--- WORK REQUIRED ---
Go to the line holding "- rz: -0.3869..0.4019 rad" in the entries below and write out exactly every line down to and including the line holding "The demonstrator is".
(Beginning of ENTRIES PROVIDED)
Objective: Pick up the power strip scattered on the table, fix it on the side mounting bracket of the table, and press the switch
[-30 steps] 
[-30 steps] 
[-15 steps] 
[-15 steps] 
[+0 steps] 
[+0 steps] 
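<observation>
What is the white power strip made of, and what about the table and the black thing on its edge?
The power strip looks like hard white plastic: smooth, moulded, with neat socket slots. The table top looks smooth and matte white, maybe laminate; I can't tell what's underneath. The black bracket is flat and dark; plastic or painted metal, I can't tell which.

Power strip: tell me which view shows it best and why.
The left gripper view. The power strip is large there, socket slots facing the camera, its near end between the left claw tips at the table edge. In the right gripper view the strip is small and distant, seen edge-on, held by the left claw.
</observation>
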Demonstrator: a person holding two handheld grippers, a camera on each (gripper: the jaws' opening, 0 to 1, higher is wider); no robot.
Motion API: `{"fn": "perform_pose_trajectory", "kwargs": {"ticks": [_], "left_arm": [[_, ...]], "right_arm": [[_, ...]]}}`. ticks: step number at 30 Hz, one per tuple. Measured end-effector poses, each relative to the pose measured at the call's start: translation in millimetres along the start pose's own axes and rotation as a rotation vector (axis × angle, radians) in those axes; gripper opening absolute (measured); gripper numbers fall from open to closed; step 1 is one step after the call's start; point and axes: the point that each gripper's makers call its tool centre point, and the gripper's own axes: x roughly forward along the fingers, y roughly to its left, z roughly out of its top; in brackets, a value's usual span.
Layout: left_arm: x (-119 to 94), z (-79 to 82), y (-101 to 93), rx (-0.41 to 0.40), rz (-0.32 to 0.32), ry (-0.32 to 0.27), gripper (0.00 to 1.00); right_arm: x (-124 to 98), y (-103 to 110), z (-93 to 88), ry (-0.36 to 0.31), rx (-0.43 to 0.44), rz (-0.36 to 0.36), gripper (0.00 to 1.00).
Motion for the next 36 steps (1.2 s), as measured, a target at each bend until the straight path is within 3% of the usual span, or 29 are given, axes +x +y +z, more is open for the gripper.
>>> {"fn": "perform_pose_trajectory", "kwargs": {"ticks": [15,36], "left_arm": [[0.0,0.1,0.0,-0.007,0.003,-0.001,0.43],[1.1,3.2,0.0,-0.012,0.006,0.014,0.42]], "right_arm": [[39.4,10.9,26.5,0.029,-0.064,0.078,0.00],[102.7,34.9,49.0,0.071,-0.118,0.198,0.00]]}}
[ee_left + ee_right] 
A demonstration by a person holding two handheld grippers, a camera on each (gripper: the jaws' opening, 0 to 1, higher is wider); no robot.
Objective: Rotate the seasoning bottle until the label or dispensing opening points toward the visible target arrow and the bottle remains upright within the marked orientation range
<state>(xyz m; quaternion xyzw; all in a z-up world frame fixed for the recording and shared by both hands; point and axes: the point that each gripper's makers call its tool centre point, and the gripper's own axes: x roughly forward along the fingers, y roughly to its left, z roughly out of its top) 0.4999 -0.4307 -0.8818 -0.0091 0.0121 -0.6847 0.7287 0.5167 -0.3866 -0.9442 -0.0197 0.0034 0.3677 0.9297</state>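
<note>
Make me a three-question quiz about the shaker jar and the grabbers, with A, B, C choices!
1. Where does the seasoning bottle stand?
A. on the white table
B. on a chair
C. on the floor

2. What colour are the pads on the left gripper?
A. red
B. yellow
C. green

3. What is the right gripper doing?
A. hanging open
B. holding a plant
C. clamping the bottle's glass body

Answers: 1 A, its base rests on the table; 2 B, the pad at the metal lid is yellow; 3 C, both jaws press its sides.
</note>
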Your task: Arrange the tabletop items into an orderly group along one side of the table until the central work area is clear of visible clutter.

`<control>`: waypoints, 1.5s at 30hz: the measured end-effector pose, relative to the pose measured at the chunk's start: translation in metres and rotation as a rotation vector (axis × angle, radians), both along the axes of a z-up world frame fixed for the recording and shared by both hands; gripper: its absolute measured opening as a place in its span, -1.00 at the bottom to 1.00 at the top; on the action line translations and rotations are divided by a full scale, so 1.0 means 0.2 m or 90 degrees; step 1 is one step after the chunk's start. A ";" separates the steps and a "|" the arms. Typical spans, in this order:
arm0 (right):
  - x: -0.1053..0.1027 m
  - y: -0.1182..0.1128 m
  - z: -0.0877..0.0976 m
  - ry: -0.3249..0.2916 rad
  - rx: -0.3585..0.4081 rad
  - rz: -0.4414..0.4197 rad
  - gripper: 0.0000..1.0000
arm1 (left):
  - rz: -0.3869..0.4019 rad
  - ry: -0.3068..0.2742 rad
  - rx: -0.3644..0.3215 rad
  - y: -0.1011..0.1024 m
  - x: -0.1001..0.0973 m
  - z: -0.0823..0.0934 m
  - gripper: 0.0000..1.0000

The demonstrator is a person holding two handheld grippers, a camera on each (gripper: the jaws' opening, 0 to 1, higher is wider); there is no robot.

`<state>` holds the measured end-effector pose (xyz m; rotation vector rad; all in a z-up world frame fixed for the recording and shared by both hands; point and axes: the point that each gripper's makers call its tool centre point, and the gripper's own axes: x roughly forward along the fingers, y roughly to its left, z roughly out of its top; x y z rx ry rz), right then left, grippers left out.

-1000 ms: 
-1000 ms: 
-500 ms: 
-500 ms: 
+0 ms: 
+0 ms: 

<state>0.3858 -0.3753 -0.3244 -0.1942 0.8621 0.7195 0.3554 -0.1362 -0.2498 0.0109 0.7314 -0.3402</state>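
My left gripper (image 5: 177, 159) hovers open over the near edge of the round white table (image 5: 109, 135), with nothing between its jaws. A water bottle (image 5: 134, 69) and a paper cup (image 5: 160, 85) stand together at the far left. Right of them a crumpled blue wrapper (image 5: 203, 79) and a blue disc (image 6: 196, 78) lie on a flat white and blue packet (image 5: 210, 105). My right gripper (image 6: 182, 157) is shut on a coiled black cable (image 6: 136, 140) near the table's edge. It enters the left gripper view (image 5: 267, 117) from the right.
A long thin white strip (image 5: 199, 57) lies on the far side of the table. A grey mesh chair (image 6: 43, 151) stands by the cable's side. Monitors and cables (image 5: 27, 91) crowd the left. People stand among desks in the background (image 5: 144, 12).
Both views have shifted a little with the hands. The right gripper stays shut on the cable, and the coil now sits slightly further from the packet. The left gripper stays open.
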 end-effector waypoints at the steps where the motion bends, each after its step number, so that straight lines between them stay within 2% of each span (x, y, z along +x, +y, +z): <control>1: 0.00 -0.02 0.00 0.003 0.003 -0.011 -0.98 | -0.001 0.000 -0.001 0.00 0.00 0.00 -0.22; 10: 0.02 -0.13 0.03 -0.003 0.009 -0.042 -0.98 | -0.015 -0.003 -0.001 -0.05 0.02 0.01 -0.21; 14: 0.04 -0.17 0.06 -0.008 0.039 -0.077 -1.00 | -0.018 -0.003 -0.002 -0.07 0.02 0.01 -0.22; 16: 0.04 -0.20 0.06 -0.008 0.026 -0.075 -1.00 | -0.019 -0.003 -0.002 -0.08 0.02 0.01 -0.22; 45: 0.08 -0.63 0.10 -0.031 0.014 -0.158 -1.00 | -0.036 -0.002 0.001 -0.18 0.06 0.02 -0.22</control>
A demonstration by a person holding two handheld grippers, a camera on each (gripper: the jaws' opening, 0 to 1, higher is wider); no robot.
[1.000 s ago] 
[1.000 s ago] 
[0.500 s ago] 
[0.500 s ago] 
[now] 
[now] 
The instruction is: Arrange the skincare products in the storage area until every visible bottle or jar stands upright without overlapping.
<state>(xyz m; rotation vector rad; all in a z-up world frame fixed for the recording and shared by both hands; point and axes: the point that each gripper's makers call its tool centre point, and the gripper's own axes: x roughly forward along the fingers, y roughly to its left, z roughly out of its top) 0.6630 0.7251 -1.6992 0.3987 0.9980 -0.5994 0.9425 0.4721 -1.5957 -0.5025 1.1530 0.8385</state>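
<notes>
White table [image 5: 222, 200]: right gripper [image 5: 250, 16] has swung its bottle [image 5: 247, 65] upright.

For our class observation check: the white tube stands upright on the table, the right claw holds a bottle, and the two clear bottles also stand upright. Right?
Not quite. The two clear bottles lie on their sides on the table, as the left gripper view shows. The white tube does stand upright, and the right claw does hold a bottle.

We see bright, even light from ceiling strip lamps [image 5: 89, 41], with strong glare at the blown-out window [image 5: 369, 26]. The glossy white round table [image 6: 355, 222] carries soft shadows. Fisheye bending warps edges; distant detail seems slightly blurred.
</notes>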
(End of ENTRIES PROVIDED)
--- RESPONSE ---
  - rz: -0.3869..0.4019 rad
  - ry: -0.3068..0.2742 rad
  - rx: -0.3644..0.3215 rad
  - y: -0.1011..0.1024 m
  - x: -0.1001..0.0973 m
  - z: -0.0823..0.0934 m
  - gripper: 0.0000..1.0000

The demonstrator is a person holding two handheld grippers, a camera on each (gripper: the jaws' opening, 0 to 1, higher is wider); there is no robot.

This output completes the exercise.